**ABOUT THIS TASK:** Of all the lines below, return only those starting with the line holding "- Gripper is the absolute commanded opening" and going on through the line holding "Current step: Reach", exactly as written.

(Stored entries)
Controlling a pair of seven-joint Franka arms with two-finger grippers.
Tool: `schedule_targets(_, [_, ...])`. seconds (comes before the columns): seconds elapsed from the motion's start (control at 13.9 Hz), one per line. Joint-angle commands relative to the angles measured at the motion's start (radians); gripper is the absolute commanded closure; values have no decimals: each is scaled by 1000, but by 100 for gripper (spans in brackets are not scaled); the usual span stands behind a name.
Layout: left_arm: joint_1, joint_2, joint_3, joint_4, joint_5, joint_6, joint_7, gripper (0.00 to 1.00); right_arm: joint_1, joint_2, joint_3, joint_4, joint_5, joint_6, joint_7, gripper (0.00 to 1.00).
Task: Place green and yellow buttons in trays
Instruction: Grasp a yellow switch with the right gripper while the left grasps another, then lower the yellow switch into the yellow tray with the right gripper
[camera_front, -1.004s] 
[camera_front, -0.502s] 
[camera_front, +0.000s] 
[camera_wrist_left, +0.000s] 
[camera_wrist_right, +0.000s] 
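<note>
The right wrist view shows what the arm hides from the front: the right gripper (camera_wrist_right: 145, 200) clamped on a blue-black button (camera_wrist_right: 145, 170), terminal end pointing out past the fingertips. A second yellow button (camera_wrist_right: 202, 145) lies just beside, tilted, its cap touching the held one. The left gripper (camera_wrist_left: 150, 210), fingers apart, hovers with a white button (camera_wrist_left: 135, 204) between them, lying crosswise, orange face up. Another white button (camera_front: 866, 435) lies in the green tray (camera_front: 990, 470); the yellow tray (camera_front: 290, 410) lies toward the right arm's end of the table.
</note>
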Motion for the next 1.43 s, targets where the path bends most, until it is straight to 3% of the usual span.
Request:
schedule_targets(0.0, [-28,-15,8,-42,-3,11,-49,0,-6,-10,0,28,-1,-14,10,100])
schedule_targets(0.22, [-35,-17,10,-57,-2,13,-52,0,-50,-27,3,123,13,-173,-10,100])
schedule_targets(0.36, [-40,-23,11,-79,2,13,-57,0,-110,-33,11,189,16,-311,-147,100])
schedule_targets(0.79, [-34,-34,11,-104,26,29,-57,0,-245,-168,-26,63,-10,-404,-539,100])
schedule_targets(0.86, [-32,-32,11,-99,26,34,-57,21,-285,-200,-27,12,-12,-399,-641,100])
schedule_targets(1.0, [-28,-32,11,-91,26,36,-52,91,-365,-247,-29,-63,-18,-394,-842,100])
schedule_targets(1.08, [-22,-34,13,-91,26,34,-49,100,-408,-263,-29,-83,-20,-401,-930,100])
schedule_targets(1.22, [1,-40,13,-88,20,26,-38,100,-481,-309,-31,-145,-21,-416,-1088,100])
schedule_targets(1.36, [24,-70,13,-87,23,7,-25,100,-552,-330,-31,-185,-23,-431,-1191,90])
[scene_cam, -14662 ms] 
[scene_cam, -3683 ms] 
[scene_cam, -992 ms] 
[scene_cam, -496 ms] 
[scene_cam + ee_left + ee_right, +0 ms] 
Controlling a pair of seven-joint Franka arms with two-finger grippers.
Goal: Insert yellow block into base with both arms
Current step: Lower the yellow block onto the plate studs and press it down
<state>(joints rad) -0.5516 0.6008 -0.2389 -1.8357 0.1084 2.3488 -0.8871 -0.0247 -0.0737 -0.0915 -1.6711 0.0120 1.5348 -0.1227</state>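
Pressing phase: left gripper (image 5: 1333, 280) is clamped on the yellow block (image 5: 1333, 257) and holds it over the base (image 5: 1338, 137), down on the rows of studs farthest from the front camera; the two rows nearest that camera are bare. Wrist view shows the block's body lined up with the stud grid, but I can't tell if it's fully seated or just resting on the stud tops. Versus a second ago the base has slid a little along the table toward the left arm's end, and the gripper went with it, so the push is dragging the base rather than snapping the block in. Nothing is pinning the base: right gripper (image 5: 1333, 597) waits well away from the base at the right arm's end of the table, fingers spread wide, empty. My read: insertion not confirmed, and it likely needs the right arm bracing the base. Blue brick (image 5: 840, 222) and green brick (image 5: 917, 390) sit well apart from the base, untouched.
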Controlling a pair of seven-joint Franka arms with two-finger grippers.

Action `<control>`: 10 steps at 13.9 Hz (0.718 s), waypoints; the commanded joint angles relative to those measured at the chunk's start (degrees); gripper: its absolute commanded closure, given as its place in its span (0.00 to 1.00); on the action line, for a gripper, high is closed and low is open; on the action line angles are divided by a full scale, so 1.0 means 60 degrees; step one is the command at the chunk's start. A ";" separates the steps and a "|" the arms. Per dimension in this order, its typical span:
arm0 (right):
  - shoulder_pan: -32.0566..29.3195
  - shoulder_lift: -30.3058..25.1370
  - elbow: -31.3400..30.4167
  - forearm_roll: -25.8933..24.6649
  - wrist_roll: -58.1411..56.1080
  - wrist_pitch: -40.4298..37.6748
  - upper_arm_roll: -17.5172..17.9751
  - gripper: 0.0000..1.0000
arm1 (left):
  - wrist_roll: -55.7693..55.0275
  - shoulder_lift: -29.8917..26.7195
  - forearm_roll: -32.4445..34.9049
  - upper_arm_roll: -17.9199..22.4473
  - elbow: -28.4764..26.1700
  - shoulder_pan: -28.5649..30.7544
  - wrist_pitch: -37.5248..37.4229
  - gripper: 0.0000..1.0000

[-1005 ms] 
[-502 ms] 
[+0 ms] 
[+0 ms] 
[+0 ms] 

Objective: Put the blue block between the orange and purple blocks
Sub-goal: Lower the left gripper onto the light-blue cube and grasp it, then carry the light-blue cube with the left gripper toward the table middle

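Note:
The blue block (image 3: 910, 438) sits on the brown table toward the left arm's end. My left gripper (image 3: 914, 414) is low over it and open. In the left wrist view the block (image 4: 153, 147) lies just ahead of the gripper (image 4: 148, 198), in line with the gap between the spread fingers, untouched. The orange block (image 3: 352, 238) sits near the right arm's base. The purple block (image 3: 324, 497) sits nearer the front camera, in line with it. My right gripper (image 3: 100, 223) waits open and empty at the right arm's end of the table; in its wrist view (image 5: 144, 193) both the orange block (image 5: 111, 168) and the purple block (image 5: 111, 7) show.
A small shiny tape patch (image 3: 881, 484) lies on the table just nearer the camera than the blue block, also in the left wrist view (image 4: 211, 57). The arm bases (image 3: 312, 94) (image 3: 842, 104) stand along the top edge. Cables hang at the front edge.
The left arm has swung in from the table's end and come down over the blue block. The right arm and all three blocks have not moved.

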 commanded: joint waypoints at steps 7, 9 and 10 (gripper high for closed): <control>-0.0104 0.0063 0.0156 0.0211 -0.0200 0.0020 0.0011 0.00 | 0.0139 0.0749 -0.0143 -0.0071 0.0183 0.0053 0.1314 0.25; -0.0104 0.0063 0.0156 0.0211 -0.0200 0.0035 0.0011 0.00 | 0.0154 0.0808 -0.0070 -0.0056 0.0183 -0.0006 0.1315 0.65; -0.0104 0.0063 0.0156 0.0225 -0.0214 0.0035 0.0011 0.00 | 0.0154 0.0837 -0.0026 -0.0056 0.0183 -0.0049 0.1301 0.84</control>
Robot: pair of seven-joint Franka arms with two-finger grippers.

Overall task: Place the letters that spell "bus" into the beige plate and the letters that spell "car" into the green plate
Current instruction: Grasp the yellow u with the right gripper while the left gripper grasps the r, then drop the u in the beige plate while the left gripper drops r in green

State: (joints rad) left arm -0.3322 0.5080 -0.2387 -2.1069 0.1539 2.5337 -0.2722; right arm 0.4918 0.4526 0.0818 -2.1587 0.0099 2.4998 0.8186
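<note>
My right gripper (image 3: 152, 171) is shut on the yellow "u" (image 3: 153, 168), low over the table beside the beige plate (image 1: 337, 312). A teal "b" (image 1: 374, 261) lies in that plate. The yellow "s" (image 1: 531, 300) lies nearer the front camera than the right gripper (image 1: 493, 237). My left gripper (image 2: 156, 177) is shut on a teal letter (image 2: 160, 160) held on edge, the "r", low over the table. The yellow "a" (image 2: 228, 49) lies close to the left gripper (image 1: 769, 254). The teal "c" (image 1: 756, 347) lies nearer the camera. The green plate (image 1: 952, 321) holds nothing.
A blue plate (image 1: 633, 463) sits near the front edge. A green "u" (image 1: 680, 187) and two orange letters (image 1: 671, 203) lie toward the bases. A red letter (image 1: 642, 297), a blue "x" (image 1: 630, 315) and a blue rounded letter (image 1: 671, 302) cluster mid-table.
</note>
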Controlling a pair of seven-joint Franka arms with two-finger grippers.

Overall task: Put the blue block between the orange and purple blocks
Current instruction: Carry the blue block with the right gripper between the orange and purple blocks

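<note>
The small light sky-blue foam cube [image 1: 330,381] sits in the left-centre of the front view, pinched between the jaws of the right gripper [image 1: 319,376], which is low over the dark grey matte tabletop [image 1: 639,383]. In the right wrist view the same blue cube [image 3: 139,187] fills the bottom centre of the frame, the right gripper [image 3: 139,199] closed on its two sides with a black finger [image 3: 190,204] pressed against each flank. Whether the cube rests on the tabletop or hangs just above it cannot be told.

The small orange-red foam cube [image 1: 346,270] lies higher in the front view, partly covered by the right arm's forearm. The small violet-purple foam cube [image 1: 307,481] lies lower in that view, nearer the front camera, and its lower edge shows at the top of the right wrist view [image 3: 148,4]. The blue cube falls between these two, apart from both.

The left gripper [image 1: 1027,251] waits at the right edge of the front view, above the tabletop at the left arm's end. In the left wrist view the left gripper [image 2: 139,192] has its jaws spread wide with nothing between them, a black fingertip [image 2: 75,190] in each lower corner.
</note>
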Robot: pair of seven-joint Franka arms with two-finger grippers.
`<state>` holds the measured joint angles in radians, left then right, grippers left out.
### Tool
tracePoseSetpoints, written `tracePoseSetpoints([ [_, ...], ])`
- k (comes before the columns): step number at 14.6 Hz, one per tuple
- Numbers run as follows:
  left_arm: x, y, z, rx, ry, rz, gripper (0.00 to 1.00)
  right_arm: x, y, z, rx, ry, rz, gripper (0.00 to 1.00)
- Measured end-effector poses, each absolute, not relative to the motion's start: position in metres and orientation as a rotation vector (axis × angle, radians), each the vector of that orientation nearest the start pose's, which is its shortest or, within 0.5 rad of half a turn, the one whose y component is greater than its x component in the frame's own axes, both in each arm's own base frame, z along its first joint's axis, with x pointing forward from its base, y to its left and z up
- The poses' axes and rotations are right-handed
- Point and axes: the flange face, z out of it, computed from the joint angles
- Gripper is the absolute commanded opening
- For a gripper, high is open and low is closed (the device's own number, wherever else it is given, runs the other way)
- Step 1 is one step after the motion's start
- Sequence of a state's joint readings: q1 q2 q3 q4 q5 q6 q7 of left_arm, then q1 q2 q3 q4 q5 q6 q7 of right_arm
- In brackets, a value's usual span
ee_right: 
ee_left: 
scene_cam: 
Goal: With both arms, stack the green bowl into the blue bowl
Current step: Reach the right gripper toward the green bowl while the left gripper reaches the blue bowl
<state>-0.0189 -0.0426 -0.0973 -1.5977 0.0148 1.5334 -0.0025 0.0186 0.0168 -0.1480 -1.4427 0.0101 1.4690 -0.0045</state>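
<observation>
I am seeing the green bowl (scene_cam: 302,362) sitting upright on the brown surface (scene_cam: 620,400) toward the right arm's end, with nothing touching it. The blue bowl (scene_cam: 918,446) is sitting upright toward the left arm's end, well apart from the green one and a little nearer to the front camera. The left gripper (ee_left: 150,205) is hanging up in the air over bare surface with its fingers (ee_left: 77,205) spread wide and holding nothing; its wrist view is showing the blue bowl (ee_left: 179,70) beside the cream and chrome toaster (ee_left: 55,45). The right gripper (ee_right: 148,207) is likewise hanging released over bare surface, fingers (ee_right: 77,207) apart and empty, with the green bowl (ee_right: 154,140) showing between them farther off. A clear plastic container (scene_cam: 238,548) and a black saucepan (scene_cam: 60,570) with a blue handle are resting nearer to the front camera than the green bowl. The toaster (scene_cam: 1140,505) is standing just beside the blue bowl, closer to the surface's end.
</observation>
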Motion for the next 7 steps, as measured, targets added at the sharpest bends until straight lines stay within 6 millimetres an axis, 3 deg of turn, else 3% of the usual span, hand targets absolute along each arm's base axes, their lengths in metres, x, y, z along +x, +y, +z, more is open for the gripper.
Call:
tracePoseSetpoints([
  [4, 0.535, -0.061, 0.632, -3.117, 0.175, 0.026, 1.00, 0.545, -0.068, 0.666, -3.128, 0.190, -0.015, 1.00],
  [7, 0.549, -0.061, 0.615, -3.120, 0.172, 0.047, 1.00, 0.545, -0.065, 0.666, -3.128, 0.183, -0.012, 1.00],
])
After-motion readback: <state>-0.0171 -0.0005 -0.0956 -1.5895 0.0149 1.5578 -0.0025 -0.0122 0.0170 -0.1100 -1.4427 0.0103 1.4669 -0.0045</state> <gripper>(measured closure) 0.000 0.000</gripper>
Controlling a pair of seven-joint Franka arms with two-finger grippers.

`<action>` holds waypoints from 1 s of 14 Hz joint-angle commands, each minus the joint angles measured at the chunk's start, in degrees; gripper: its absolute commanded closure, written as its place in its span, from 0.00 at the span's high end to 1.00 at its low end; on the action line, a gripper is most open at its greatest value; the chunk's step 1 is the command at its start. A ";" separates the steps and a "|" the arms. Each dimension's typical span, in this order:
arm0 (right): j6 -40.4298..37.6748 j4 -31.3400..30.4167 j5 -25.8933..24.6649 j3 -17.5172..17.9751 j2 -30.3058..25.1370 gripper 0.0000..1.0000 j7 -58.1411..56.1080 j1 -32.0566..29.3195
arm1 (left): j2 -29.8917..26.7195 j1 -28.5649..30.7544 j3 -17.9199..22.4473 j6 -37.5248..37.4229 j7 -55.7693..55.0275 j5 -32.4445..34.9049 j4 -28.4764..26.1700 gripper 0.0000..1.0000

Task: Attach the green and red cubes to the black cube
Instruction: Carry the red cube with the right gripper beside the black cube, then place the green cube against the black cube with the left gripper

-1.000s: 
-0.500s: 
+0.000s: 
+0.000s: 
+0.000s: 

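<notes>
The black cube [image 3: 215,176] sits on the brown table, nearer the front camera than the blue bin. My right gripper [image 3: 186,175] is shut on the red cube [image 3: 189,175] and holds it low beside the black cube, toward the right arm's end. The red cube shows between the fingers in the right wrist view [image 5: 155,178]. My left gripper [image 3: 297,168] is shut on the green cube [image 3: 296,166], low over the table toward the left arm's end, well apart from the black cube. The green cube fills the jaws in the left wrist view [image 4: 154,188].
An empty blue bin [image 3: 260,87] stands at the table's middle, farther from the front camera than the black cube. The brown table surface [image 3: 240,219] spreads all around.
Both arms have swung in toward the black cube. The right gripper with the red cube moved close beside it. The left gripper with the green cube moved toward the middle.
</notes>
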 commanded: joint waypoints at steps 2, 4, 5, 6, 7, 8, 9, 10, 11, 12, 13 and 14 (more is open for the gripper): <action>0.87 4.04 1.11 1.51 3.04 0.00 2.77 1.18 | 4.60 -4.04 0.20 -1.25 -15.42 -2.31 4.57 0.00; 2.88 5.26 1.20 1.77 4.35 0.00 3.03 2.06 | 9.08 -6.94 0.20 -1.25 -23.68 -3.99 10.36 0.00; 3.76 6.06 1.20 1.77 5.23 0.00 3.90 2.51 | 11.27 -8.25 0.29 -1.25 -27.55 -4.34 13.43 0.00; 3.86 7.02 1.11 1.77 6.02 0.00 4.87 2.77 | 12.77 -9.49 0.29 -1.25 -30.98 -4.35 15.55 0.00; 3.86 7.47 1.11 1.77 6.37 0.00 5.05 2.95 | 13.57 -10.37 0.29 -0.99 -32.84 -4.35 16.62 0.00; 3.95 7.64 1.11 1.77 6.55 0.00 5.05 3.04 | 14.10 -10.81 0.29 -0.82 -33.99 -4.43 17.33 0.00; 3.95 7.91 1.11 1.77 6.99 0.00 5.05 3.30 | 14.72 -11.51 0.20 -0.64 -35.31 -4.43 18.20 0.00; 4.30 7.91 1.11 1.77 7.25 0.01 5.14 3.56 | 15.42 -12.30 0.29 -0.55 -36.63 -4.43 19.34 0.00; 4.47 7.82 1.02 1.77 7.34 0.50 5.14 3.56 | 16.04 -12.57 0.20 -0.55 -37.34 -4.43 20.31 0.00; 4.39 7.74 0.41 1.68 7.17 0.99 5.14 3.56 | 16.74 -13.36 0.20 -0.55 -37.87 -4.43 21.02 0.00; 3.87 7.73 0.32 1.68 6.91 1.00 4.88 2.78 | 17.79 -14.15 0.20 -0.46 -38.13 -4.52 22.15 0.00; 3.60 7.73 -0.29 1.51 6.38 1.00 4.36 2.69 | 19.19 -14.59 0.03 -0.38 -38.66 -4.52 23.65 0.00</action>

**RESULT FOR THIS TASK:**
- Gripper is the absolute commanded opening
- For a gripper, high is open and low is closed (the device's own number, wherever else it is given, runs the other way)
- Step 1 is one step after the motion's start
- Sequence of a state's joint readings: q1 q2 q3 q4 q5 q6 q7 of left_arm, then q1 q2 q3 q4 q5 q6 q7 of right_arm
- In brackets, a value's usual span
ee_right: 
ee_left: 
scene_cam: 
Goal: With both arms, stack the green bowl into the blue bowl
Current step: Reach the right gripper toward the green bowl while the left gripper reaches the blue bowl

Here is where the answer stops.